### About this task
Review the material line by line. Identify and copy every line that contains the string "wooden".
———
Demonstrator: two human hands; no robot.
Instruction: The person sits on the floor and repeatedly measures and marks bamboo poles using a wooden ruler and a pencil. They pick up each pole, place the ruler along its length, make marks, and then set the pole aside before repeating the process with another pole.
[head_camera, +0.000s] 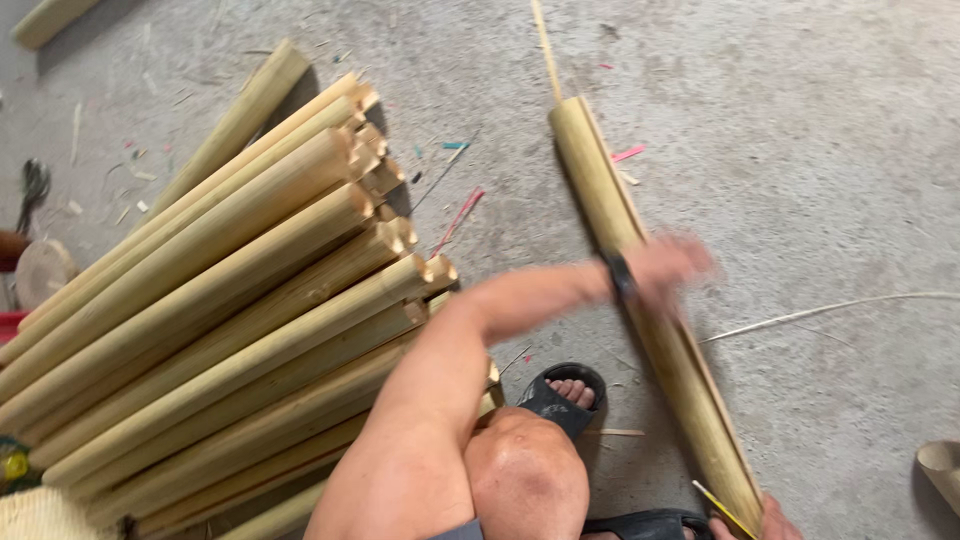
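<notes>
We see the left hand (668, 268) — blurred, grip unreadable — laid across a split bamboo pole (650, 300) angled over the concrete floor (820, 150), its near end steadied by the right hand (770, 520), beside the pole stack (220, 300).

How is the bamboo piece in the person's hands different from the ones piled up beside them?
The held bamboo piece lies alone on the concrete floor, gripped by the left hand; the stacked bamboo poles lie untouched, many packed together. The held piece looks split open lengthwise; the stacked poles look whole. Both are pale yellow-green.
</notes>
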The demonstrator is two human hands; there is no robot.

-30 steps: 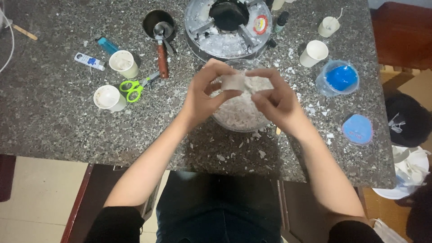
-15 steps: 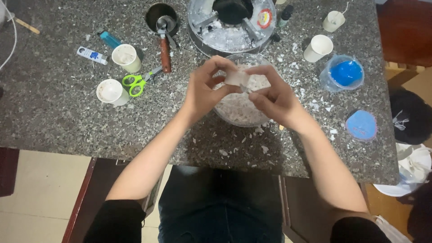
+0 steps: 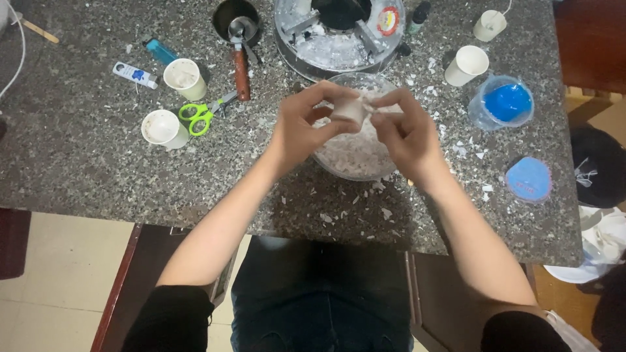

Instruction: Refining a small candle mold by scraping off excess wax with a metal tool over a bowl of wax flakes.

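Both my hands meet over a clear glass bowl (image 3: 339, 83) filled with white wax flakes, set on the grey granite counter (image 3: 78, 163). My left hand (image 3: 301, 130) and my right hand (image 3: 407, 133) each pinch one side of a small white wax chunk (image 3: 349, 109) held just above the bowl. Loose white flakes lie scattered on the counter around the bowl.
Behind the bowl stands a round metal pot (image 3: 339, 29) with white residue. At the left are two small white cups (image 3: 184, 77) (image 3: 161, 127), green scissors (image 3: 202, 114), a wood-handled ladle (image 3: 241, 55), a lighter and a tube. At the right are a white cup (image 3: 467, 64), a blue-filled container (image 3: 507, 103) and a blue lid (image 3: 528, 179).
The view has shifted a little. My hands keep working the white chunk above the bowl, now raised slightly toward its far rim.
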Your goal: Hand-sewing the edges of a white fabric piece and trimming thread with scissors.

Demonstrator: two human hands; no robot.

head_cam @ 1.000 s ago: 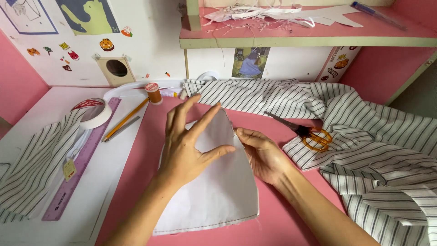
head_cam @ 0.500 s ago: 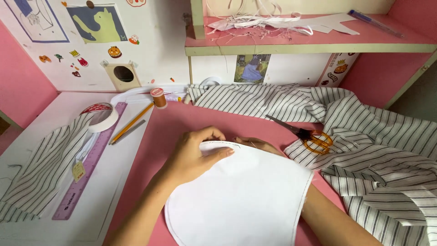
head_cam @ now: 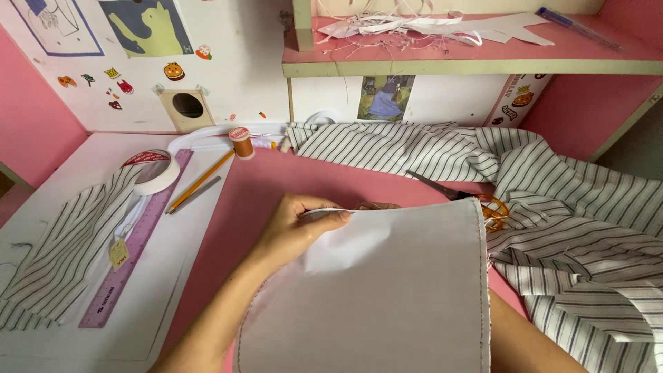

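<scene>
Our left hand [head_cam: 298,224] pinches the top edge of a thin white fabric piece [head_cam: 387,297], lifted over the pink desk just left of the orange scissors [head_cam: 483,204]; our right hand is hidden behind it, its fingers untellable. The piece looks light and limp, best held by its edges

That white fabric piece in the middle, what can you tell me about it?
The white fabric piece looks like thin, plain woven cloth with a rounded left edge and a straight right one. A dark line of stitching runs along its edges. It lies spread on the pink table, partly lifted at the top, where the left hand pinches its edge. It hides most of the right hand and part of the orange-handled scissors.
</scene>
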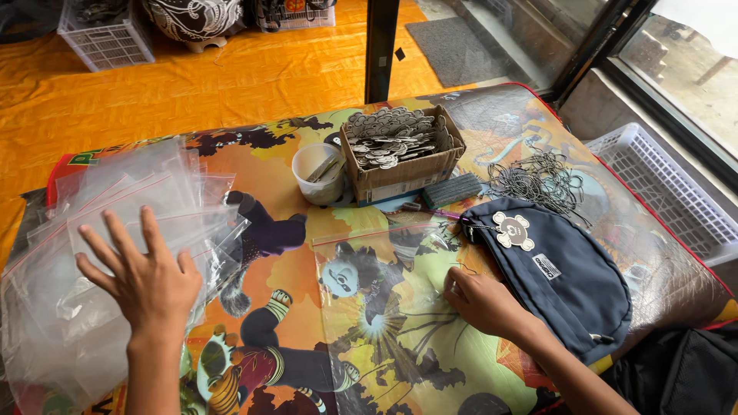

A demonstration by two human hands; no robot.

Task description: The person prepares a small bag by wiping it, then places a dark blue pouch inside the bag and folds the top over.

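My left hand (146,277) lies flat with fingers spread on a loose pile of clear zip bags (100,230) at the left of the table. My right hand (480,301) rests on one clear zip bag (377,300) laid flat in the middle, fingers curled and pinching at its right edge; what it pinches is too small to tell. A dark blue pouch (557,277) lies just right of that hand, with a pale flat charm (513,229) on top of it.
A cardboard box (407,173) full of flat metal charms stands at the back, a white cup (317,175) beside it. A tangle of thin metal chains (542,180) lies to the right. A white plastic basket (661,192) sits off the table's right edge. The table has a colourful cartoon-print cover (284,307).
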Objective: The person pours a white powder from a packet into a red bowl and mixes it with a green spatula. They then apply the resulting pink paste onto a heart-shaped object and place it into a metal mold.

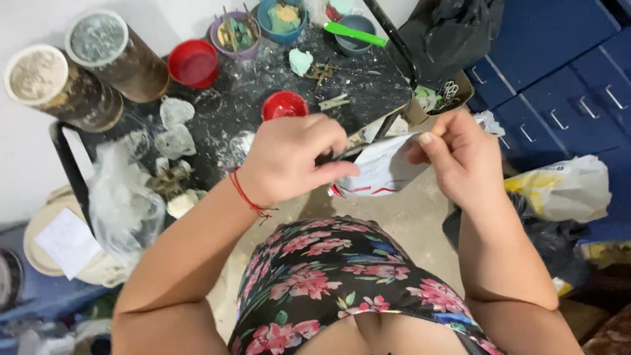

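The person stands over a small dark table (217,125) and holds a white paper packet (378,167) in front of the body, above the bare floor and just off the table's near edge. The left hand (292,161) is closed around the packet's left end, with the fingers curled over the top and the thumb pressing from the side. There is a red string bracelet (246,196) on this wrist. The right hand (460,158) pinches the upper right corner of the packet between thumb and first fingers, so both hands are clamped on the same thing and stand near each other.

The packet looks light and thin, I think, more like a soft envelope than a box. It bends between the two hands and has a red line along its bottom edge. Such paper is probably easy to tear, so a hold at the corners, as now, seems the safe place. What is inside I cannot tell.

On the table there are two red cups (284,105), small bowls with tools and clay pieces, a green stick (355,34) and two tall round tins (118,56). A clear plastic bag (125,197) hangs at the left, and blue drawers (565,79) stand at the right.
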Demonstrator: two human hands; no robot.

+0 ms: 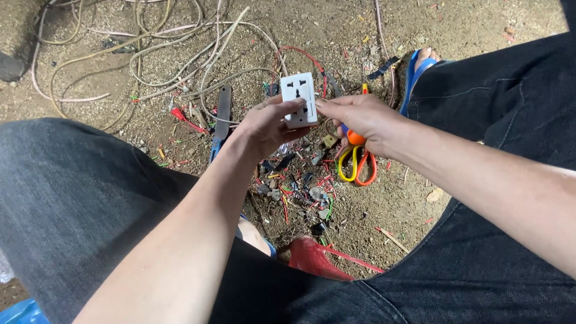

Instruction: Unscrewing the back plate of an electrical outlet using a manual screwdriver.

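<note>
A white square wall socket point(299, 98) is held up between my knees over the dirt ground. My left hand point(267, 123) grips its lower left edge with thumb on the front face. My right hand point(360, 117) touches the socket's right edge with a fingertip and also holds an orange-handled tool point(356, 137) tucked in the palm; its tip pokes out above the hand.
Tangled pale cables point(180, 54) lie on the ground beyond the hands. Scissors with yellow and orange loops point(358, 166) rest below my right hand. Cut wire scraps and small parts point(300, 192) litter the dirt. A red object point(312, 258) sits near my lap. A blue sandal point(417, 69) is at right.
</note>
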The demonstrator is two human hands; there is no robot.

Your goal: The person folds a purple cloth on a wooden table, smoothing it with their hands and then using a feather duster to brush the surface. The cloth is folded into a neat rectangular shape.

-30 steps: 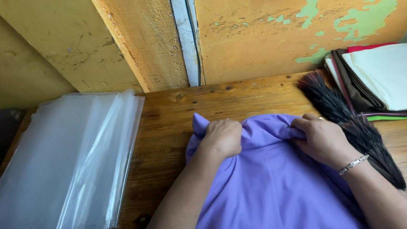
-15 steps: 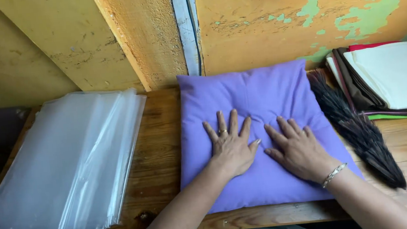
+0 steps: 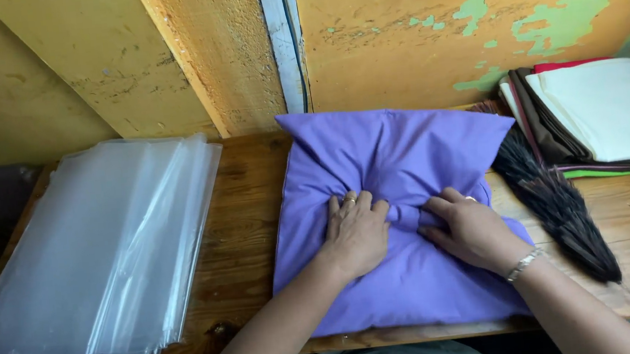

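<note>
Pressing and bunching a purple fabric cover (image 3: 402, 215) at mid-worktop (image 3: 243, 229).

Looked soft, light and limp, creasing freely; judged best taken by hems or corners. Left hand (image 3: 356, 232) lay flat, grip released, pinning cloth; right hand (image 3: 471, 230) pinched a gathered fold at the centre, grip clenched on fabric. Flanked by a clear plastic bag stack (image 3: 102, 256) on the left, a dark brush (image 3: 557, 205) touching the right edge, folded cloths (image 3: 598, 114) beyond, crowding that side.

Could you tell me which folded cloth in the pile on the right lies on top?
The cream cloth lies on top; brown, red and green ones show only as edges beneath it.
</note>
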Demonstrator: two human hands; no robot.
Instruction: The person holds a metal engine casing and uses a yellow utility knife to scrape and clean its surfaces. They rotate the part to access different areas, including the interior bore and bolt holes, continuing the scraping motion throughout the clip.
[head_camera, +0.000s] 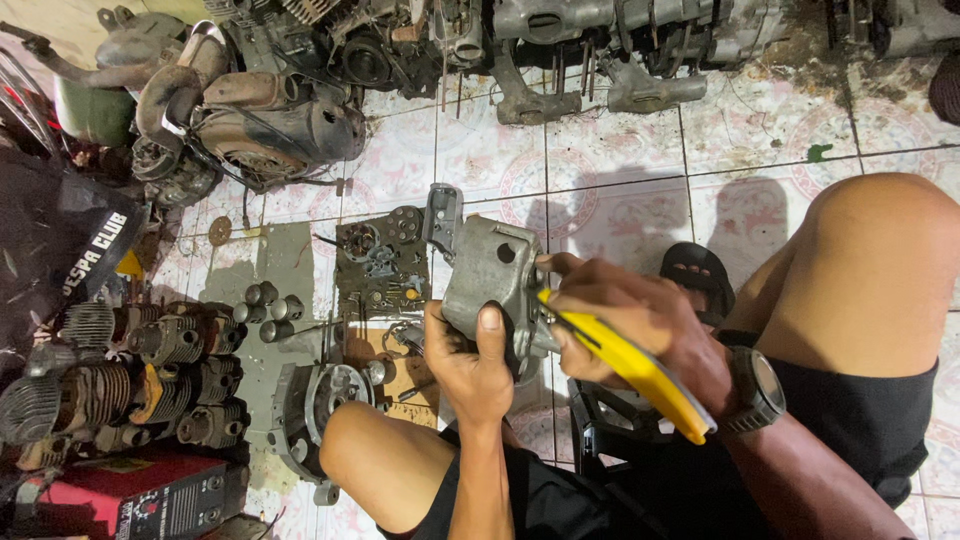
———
### Answer section
Instruction: The person sits on the floor and repeatedly measures and marks bamboo poles using a wooden ruler and a pencil. They pick up each pole, place the ruler along its length, make marks, and then set the pole aside before repeating the process with another pole.
Your goal: The person folds a purple cloth on a wooden table, smoothing it with their hands and then using a feather duster to brush the surface. The cloth is folded into a neat rectangular shape.

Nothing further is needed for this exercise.